Tomando como ponto de partida essa definição, alguns aspectos chamam atenção no que diz respeito à atuação política de (parte dos) militares: a) a defesa de interesses corporativos; b) a disputa por espaço na máquina pública – o que ficou bastante evidente no caso do “escândalo da Covaxin”, desnudado pela CPI da Covid – e c) o espírito de grupo associado à forte hierarquia que contribui para dar coesão às decisões tomadas pela cúpula das Forças Armadas.
O que define um Partido Militar
As cientistas políticas Ana Penido e Suzeley Kalil assim definem o Partido Militar: “O Partido Militar une as diferentes vontades individuais em um discurso coletivo partidário fortemente ideológico e, para isso, cuida da educação política dos seus quadros. Não é monolítico, ou homogêneo, mas é bastante coeso ideologicamente. O partido representa os interesses corporativos das FA, priorizando políticas públicas e a ocupação de cargos pela sua própria base, mas também participa de eleições e interpreta a Constituição segundo seus interesses, desejando massificar na sociedade seus entendimentos sobre o país. Seu núcleo duro é permanente, e não ocasional ou reflexo de regimes políticos, sendo responsável por estabelecer alianças e fazer articulações políticas que, em algum momento, aumentam seu poder. (…) A estrutura organizativa do Partido Militar repete a das FA, baseada na hierarquia e disciplina, e se aproveita de estruturas estatais para o seu funcionamento. Por isso, é um partido com alta disciplina partidária e processos decisórios simples e hierarquizados. Oficiais superiores já na reserva desfrutam de especial protagonismo por deterem maior liberdade de ação. E, diferente de qualquer outro partido político, o Partido Militar mantém relações diretas com a força das armas.

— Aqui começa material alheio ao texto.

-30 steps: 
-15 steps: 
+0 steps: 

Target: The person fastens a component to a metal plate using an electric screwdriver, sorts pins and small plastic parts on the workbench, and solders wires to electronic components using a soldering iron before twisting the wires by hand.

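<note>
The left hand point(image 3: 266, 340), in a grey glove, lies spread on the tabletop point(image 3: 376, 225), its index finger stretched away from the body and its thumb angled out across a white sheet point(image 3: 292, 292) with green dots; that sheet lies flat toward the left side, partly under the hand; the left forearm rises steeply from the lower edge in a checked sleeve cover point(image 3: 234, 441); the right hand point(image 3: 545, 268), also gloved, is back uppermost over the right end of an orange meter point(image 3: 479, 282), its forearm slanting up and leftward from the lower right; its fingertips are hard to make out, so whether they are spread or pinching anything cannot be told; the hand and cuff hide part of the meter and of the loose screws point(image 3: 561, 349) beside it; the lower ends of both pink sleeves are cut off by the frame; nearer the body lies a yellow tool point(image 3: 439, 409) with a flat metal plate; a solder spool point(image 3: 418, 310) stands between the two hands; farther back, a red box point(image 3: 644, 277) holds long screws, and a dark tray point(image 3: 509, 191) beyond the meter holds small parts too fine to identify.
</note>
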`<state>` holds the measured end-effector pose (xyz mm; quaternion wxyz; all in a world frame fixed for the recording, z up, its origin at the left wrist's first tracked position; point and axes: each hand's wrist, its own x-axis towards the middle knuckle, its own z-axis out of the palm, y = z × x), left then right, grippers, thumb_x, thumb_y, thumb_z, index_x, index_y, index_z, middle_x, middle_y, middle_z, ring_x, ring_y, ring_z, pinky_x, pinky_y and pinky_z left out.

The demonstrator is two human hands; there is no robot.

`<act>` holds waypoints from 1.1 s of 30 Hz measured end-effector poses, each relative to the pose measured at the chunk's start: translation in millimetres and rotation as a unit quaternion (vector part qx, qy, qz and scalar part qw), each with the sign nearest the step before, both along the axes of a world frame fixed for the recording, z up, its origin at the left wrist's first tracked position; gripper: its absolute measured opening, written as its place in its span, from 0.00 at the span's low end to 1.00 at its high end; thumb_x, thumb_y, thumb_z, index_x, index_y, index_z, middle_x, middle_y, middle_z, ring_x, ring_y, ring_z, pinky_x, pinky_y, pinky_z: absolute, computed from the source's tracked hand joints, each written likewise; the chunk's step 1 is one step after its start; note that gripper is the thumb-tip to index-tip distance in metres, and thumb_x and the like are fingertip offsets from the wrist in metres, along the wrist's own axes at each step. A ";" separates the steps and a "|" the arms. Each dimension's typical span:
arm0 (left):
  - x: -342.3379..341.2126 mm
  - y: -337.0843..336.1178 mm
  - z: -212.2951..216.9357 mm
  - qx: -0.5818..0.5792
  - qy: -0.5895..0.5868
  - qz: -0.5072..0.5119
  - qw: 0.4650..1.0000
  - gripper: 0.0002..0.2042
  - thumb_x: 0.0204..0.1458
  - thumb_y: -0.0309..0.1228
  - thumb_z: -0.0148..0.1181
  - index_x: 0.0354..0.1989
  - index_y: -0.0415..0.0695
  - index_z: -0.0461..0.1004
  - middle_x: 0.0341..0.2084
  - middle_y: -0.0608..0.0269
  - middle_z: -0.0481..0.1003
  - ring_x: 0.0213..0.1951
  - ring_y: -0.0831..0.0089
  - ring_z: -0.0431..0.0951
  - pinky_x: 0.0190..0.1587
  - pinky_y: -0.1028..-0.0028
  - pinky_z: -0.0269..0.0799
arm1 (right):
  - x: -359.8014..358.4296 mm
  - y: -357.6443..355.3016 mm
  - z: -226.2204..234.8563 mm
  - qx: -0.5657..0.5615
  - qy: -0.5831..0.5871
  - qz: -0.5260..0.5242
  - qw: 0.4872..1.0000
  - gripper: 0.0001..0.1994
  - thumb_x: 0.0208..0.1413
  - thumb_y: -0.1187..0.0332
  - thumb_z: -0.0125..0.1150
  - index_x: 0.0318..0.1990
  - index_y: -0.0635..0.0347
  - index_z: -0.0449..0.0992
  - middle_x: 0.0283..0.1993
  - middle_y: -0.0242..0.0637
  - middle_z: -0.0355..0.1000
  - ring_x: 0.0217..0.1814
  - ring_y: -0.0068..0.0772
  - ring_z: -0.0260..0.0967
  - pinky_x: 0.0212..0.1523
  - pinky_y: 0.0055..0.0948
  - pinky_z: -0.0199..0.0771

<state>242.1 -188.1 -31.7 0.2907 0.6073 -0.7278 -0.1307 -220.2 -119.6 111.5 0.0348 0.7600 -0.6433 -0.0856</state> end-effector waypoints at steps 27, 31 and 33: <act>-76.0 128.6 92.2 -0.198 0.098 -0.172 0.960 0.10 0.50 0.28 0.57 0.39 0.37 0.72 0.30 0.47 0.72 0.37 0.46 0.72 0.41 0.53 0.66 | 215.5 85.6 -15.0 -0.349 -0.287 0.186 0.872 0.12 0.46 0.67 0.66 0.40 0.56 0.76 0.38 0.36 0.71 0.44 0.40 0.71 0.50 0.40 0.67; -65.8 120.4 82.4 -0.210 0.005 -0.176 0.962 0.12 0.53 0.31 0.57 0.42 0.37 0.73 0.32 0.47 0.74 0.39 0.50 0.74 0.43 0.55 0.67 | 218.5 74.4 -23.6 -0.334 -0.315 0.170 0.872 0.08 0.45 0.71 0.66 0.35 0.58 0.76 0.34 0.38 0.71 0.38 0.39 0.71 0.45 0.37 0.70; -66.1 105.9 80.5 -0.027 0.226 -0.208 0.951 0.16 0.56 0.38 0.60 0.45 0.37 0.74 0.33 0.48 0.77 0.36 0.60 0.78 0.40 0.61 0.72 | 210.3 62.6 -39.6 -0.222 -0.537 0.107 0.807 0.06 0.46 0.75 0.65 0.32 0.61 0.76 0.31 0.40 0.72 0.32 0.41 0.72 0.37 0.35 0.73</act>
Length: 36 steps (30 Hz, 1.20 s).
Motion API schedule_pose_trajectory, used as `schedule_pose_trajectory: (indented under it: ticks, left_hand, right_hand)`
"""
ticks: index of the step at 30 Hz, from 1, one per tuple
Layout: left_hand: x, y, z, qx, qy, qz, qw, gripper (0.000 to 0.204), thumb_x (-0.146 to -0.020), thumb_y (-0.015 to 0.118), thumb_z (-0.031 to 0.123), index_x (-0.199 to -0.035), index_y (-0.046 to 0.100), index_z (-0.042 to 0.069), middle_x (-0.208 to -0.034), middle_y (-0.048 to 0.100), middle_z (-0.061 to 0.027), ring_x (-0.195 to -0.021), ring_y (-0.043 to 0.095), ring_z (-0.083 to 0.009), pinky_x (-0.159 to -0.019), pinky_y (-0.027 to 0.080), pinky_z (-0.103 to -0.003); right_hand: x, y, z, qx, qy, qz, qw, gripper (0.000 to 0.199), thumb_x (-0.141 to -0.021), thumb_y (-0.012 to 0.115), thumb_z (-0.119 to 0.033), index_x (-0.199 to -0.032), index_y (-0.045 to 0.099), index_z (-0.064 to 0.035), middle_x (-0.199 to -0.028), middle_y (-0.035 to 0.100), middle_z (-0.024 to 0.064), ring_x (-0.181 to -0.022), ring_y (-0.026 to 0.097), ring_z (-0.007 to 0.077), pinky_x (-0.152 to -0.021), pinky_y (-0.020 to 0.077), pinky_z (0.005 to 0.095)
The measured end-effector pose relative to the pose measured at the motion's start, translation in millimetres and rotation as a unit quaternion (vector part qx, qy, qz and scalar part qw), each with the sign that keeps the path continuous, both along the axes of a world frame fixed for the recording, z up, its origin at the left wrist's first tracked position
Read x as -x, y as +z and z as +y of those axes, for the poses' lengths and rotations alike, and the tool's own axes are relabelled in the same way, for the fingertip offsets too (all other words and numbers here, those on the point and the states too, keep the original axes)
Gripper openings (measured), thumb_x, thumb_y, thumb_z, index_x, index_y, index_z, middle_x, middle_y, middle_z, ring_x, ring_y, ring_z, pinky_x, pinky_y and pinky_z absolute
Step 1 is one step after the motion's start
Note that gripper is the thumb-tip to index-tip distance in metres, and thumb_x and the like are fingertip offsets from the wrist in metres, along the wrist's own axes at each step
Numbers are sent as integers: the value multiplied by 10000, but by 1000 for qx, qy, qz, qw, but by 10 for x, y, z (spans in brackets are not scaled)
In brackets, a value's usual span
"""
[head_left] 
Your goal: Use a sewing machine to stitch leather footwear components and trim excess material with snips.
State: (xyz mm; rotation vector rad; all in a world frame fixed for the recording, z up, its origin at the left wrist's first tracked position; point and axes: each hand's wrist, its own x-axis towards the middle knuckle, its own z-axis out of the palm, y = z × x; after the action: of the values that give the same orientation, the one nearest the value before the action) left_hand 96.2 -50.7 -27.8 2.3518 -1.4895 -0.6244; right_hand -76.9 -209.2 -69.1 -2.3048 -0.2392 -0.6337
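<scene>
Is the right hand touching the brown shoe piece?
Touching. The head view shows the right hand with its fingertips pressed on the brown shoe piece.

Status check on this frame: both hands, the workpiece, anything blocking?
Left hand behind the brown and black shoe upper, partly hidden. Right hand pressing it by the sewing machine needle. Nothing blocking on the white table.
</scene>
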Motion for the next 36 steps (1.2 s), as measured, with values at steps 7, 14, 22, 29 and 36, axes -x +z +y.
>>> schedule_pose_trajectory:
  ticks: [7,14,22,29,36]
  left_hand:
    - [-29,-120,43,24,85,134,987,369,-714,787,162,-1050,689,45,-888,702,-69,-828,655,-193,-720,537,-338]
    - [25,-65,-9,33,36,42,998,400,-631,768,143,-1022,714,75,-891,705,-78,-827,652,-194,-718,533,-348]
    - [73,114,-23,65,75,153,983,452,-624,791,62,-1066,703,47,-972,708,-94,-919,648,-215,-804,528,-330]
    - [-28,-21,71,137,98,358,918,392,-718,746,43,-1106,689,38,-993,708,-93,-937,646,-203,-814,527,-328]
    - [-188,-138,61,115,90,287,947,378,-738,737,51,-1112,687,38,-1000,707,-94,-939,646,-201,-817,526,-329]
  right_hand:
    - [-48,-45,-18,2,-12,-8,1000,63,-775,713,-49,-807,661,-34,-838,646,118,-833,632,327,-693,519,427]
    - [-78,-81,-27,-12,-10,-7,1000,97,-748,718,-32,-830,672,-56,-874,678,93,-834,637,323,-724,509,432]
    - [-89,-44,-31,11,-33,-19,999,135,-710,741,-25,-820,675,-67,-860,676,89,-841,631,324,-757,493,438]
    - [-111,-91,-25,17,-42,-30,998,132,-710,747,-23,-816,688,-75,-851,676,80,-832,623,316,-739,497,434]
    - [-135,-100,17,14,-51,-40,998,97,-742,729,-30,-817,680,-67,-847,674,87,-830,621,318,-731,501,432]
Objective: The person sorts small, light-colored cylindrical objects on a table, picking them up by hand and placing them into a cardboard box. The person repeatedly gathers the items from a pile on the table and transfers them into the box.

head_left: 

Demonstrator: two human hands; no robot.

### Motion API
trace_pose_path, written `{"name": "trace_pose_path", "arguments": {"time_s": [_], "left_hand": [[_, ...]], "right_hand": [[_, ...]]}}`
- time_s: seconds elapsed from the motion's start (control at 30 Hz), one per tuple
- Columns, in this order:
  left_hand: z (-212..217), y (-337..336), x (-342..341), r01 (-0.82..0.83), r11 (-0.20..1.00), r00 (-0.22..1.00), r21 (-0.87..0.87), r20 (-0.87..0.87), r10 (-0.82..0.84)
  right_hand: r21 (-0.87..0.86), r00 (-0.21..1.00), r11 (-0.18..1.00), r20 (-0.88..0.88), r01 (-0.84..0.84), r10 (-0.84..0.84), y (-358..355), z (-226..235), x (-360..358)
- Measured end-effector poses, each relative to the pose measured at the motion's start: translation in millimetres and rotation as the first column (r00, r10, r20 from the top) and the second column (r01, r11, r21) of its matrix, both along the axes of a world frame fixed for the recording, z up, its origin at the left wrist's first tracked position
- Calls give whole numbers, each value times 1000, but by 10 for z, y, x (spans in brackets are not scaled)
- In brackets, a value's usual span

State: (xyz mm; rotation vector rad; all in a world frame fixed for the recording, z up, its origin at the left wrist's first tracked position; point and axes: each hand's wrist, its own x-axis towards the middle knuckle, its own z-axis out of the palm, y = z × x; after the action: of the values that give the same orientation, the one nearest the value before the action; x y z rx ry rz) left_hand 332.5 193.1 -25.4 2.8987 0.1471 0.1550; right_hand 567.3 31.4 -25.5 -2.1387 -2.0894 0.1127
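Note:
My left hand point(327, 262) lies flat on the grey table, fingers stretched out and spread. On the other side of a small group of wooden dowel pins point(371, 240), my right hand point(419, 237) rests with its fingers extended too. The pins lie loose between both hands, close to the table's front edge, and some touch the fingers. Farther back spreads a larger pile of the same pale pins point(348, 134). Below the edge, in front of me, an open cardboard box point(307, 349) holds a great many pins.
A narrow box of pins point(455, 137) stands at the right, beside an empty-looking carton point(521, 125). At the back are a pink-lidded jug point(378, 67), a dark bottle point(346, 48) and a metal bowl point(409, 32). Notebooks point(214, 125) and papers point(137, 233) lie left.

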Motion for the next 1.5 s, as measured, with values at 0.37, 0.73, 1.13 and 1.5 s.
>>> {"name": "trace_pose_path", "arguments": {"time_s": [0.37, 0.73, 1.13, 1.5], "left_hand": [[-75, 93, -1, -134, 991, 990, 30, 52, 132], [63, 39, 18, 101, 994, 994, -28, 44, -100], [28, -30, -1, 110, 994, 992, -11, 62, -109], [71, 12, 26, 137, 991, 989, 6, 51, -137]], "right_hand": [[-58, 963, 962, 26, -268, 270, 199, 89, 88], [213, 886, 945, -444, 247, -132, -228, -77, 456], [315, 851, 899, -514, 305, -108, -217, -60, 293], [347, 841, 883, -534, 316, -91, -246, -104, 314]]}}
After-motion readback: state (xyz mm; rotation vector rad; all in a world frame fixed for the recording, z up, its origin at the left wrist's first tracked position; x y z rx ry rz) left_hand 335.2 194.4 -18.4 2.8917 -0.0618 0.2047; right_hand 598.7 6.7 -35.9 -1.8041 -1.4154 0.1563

Esse modelo de organização e atuação política encontrou abrigo no governo Bolsonaro em um acordo que ofereceu vantagens para ambas as partes. Se, de um lado, essa parcela das FA, que constitui o Partido Militar, encontrou espaço para expandir sua influência e se estabelecer na máquina pública, por outro, o presidente, que não pertence a nenhum partido político, buscou não só quadros qualificados nas FA, como também as utiliza como uma espécie de blindagem ao seu governo.
No início do governo Bolsonaro, a boa avaliação da instituição FA funcionava como uma espécie de fiadora da sua atuação no Executivo Federal, como um sopro de racionalidade, moralidade e qualificação técnica dentro do governo. No entanto, após as denúncias e investigações que apontam irregularidades na atuação de militares – a exemplo da gestão de Pazuello à frente do Ministério da Saúde – na gestão da pandemia, esses personagens foram colocados no centro do palco da CPI.
Neste momento, em que o partido militar – que não é um partido formal – viu-se nas cordas, com queda na avaliação de confiança, associado a um governo mal avaliado, com membros sendo questionados ou obrigados a dar explicações, ficou nítida sua resistência a obedecer às regras do jogo democrático. A nota do dia 7 de julho nos diz muito.
Ora, a transparência é um dos fundamentos dos regimes democráticos. Se isso é tão custoso para as FA, que saiam da política e voltem para a caserna. Afinal, como diz o ditado, “se não sabe brincar, não desça para o play”.